Arthritis Humor and the Therapeutic Powers of Laughter and Social Media

Last week I started a GIF and photo-based Tumblr blog called “Arthritis Humor.  My goal for this blog is to help patients with autoimmune arthritis (and other chronic illnesses) transcend their experiences via humor, and feel less alone by connecting to others through shared laughter.

What’s so funny about arthritis, you ask?  Well, as a healthcare professional and patient, I will concede that there is nothing intrinsically funny about either category of arthritis: osteoarthritis (“wear and tear” arthritis, the kind associated with aging) or  autoimmune arthritis forms such as rheumatoid arthritis (whereby one’s own immune system mistakenly attacks the lining of one’s joints and other body systems as well).
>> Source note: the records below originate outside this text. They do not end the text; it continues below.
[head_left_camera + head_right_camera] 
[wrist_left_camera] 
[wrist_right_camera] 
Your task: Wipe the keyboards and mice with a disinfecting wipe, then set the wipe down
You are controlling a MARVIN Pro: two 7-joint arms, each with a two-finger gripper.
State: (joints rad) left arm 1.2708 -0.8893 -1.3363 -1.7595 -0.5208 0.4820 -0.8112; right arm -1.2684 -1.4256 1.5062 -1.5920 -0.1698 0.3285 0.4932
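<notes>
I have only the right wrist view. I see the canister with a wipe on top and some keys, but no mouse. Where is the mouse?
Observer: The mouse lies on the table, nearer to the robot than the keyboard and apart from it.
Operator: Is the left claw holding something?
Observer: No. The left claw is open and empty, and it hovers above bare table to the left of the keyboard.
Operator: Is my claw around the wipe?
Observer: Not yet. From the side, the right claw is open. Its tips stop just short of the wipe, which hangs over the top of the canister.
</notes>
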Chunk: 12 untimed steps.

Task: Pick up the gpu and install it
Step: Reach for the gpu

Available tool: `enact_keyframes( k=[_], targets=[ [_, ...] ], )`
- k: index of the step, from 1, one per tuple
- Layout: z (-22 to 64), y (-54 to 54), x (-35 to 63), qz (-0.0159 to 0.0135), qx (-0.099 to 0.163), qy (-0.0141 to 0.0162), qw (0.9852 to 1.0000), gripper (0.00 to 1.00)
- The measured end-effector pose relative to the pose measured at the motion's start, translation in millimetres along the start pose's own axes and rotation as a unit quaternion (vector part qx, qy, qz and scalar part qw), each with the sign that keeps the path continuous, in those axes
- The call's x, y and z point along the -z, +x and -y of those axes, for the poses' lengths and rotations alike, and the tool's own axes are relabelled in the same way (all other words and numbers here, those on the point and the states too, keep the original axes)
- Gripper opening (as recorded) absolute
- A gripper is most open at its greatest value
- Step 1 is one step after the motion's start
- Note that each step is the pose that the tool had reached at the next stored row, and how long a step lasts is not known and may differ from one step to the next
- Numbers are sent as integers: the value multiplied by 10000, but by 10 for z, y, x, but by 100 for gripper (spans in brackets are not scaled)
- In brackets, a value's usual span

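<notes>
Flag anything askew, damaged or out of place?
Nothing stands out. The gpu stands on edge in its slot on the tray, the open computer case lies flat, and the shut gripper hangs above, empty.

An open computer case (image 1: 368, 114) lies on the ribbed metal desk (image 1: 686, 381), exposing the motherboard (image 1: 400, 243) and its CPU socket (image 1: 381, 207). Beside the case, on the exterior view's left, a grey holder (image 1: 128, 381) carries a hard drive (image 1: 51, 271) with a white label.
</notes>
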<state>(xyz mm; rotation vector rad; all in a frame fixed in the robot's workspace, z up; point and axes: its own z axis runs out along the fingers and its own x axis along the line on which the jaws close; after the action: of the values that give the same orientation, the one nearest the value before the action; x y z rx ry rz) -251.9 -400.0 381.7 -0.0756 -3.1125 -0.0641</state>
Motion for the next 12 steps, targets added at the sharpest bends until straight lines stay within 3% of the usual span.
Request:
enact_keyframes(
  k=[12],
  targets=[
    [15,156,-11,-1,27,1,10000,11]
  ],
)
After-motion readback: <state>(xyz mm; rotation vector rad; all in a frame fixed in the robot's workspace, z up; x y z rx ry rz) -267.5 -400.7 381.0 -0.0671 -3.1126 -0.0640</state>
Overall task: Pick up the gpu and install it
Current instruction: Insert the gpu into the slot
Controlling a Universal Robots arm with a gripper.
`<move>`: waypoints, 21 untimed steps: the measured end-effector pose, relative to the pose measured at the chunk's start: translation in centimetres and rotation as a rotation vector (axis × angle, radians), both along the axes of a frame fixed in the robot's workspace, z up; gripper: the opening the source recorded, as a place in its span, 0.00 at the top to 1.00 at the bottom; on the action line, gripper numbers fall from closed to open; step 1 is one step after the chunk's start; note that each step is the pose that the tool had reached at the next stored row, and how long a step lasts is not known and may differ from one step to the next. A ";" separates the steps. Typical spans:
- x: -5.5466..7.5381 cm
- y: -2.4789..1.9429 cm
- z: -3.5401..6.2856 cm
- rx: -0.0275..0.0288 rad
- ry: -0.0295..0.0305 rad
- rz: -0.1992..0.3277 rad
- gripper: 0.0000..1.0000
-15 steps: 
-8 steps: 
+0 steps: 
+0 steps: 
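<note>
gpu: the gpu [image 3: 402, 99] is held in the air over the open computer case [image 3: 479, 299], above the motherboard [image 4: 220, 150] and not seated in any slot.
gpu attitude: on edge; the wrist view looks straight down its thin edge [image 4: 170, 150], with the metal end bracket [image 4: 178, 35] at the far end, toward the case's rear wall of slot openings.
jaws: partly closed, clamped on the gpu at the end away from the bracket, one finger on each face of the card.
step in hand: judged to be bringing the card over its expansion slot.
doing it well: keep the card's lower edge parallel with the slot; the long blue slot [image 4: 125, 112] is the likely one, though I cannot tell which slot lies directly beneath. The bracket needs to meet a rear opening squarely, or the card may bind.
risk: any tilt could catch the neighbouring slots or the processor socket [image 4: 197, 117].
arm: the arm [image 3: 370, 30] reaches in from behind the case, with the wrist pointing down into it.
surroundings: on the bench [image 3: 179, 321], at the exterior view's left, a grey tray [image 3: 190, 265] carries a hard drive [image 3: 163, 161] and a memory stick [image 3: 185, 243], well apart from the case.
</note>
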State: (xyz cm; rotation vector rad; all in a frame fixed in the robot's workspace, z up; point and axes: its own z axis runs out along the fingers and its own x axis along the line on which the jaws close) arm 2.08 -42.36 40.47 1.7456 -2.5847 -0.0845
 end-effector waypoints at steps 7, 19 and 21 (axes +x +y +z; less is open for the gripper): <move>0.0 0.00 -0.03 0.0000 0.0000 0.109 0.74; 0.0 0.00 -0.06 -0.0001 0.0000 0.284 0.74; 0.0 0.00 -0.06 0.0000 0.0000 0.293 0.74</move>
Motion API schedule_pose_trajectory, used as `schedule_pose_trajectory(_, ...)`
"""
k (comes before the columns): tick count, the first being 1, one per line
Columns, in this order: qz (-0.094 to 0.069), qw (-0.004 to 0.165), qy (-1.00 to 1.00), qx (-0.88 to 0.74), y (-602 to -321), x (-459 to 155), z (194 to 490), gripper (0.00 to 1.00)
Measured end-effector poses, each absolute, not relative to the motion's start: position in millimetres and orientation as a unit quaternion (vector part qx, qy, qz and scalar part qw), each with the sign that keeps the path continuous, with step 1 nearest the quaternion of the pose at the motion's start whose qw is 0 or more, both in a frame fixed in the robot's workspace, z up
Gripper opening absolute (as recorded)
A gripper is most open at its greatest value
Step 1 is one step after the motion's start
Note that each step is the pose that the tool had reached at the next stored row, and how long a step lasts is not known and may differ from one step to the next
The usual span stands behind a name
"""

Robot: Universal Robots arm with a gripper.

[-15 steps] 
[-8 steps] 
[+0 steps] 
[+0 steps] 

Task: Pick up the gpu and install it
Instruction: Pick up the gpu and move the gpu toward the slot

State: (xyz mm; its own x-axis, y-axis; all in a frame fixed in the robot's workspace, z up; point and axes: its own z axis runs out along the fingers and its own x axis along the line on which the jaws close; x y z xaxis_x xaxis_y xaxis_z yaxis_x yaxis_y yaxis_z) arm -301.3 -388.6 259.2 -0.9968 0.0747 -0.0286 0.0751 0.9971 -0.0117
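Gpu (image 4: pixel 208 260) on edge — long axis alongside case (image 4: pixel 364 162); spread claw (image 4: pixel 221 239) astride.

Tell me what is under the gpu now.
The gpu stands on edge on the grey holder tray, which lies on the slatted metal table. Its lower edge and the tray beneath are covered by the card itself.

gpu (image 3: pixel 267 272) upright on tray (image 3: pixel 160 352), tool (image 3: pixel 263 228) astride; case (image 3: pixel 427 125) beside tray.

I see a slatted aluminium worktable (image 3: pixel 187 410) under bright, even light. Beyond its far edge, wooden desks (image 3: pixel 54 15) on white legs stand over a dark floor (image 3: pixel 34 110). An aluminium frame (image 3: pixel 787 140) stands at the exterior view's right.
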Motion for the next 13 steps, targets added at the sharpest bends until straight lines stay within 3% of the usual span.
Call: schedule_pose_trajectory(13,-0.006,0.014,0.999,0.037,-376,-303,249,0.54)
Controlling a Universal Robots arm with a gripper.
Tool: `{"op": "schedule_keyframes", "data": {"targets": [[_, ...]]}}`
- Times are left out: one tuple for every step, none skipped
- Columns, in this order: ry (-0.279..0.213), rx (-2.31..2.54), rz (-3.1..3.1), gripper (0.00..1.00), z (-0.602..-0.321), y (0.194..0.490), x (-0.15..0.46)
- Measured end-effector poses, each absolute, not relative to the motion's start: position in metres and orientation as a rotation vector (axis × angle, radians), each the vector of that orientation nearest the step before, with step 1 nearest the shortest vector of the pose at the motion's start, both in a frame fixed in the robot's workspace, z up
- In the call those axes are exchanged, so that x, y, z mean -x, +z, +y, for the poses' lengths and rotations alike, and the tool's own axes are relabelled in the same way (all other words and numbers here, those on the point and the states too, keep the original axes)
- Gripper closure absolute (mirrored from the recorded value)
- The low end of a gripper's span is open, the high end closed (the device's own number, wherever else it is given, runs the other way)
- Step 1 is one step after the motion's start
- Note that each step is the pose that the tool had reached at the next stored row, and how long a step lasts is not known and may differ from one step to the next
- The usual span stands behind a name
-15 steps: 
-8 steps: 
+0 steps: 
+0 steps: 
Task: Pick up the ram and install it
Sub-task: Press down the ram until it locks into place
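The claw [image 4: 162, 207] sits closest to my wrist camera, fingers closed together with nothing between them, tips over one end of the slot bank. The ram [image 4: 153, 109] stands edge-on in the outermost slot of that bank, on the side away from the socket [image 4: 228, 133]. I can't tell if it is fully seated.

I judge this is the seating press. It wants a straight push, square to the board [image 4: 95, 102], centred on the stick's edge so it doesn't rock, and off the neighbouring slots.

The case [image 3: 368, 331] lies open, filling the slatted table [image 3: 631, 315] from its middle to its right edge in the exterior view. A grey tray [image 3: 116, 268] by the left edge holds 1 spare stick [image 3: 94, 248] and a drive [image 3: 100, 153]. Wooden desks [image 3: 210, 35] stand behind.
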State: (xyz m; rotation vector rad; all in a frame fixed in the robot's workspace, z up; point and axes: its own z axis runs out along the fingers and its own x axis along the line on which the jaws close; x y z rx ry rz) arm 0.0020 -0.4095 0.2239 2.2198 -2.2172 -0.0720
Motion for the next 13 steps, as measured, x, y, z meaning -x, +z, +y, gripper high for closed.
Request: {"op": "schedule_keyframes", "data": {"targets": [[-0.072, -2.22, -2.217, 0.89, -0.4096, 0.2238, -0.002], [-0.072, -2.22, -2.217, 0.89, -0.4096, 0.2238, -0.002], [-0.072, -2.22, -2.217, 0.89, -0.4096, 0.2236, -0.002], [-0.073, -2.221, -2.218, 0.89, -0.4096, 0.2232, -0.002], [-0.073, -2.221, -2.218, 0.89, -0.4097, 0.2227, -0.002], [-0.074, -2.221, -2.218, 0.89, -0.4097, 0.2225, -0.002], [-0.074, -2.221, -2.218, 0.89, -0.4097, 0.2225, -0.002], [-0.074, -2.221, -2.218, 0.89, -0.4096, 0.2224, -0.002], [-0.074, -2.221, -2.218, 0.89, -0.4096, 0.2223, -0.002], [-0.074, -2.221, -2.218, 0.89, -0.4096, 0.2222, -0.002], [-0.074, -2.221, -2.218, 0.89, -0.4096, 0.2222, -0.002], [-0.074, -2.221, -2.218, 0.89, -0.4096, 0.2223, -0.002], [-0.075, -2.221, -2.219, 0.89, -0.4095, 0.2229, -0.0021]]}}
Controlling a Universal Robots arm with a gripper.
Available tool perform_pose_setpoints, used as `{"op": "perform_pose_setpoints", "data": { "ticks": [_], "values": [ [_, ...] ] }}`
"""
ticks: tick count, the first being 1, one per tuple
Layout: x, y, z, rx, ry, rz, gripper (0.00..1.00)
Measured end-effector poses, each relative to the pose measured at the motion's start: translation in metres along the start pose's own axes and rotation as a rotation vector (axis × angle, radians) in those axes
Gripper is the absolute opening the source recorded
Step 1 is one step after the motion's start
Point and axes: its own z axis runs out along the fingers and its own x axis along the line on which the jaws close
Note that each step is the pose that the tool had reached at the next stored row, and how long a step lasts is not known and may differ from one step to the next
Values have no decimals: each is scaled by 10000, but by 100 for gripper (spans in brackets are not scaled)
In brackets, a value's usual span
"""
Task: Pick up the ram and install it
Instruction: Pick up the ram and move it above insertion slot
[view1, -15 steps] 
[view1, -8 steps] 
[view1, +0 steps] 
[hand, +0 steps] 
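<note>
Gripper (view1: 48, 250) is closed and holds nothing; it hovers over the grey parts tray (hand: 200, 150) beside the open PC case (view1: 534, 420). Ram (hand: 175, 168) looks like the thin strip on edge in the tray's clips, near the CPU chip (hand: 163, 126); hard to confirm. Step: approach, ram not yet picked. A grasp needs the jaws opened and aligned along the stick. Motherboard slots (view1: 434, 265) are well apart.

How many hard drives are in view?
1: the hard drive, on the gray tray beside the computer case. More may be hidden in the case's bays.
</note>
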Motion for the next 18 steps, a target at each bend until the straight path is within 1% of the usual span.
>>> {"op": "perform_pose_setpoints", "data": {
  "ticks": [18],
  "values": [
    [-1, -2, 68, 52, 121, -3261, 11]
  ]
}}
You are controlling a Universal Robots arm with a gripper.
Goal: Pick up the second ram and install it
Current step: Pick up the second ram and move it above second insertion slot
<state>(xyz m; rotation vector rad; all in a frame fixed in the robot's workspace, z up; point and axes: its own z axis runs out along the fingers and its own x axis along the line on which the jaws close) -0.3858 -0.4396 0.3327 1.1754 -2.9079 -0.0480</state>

However, as a patient with rheumatoid arthritis (RA), I believe that finding humor in some of my RA-related experiences brings a sense of power over the disease. Furthermore, sharing humorous elements allows me to feel less alone in my journey, as I connect with other patients and see that they have had similar experiences.

I received the following reaction from a friend with rheumatoid arthritis, which highlights these two benefits: “I started laughing, which I find is important to do, but hard at times when you live with a disease that isn’t so funny. It put a smile on my face for sure. There is a lot to be said for knowing someone who just gets it.”

Finding humor isn’t easy when battling a systemic illness. Most peoples’ reactions to pain and the idea of their immune systems attacking them run along the lines of fear, sadness, grief, and even disgust.  I’ve been there myself, make no mistake of it.  For some patients with autoimmune arthritis, the physical pain is so searing and debilitating that it is hard to focus on anything else.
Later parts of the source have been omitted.